**Your assignment:**
Repeat the whole listing, keeping each line as it is.
============================================================
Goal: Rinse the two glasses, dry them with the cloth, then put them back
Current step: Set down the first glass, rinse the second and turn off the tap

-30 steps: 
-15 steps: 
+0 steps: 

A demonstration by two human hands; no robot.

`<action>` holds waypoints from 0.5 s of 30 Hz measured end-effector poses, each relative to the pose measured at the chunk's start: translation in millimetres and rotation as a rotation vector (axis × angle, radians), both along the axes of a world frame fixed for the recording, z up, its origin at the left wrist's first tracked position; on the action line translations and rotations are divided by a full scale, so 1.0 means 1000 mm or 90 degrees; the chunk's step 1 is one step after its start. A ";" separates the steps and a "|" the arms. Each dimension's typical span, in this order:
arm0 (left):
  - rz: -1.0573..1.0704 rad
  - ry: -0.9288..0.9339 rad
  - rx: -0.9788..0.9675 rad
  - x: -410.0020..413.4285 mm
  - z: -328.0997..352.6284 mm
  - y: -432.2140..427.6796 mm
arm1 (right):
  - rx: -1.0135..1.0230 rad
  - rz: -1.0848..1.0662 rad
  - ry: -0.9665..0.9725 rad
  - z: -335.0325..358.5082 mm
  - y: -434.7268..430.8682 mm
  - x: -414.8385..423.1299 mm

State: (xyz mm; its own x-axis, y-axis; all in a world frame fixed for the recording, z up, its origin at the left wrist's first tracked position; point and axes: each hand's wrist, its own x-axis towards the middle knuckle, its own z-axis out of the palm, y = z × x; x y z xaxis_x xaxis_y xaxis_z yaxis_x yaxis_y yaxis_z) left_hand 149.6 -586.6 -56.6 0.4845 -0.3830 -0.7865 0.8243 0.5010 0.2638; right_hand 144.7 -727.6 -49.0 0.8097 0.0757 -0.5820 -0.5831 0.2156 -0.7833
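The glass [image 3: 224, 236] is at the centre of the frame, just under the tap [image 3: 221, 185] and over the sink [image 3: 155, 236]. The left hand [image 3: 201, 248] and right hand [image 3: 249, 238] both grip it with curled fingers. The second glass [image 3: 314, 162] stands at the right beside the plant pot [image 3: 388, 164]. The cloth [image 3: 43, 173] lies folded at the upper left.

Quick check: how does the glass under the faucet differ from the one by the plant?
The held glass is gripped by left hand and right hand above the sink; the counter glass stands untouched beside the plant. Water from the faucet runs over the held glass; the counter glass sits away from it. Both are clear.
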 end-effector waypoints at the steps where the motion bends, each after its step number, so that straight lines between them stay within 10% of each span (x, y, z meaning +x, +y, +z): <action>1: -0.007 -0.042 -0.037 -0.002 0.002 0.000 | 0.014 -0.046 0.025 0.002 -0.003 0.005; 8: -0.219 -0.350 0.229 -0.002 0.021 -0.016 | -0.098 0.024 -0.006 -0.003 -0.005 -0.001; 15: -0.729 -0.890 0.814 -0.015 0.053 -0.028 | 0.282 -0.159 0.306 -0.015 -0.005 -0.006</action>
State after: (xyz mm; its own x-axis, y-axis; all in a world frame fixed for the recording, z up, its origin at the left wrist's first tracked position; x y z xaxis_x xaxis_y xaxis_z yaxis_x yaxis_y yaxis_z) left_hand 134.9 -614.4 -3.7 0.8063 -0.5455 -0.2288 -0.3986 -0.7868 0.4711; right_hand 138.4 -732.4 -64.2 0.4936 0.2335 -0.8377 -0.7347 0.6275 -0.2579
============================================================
**Solution to the exercise:**
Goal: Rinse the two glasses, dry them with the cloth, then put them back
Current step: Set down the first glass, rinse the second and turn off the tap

-30 steps: 
-15 steps: 
+0 steps: 

A demonstration by two human hands; no robot.

`<action>` holds waypoints from 0.5 s of 30 Hz measured end-effector poses, each relative to the pose measured at the chunk's start: translation in millimetres and rotation as a rotation vector (axis × angle, radians), both along the axes of a world frame fixed for the recording, z up, its origin at the left wrist's first tracked position; on the action line translations and rotations are divided by a full scale, so 1.0 means 1000 mm or 90 degrees; the chunk's step 1 is one step after its start. A ";" separates the steps and a "|" the arms. Each dimension's typical span, in this order:
arm0 (left):
  - rz: -1.0573..1.0704 rad
  - ry: -0.9288..0.9339 rad
  - rx: -0.9788..0.9675 rad
  - x: -410.0020..413.4285 mm
  - z: -328.0997..352.6284 mm
  - y: -432.2140..427.6796 mm
arm1 (right):
  - rx: -1.0135..1.0230 rad
  - rz: -1.0848..1.0662 rad
  - ry: -0.9665..0.9725 rad
  - z: -335.0325..358.5082 mm
  - y: -434.7268..430.8682 mm
  - x: -414.8385..423.1299 mm

State: (xyz mm; its own x-axis, y-axis; all in a world frame fixed for the recording, z up, its origin at the left wrist's first tracked position; point and axes: each hand's wrist, its own x-axis towards the middle knuckle, its own z-axis out of the palm, y = z × x; x y z xaxis_x xaxis_y xaxis_z yaxis_x yaxis_y yaxis_z) left_hand 149.6 -586.6 -56.6 0.4845 -0.3830 -0.7865 0.8243 0.5010 0.2638; right_hand 144.7 -727.6 -49.0 0.8097 0.0757 -0.5820 -0.5831 0.2156 -0.7833
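The glass [image 3: 224, 236] is at the centre of the frame, just under the tap [image 3: 221, 185] and over the sink [image 3: 155, 236]. The left hand [image 3: 201, 248] and right hand [image 3: 249, 238] both grip it with curled fingers. The second glass [image 3: 314, 162] stands at the right beside the plant pot [image 3: 388, 164]. The cloth [image 3: 43, 173] lies folded at the upper left.

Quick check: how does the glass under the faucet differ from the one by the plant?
The held glass is gripped by left hand and right hand above the sink; the counter glass stands untouched beside the plant. Water from the faucet runs over the held glass; the counter glass sits away from it. Both are clear.
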 end-effector waypoints at the steps where the motion bends, each after its step number, so that straight lines between them stay within 10% of each span (x, y, z meaning +x, +y, +z): <action>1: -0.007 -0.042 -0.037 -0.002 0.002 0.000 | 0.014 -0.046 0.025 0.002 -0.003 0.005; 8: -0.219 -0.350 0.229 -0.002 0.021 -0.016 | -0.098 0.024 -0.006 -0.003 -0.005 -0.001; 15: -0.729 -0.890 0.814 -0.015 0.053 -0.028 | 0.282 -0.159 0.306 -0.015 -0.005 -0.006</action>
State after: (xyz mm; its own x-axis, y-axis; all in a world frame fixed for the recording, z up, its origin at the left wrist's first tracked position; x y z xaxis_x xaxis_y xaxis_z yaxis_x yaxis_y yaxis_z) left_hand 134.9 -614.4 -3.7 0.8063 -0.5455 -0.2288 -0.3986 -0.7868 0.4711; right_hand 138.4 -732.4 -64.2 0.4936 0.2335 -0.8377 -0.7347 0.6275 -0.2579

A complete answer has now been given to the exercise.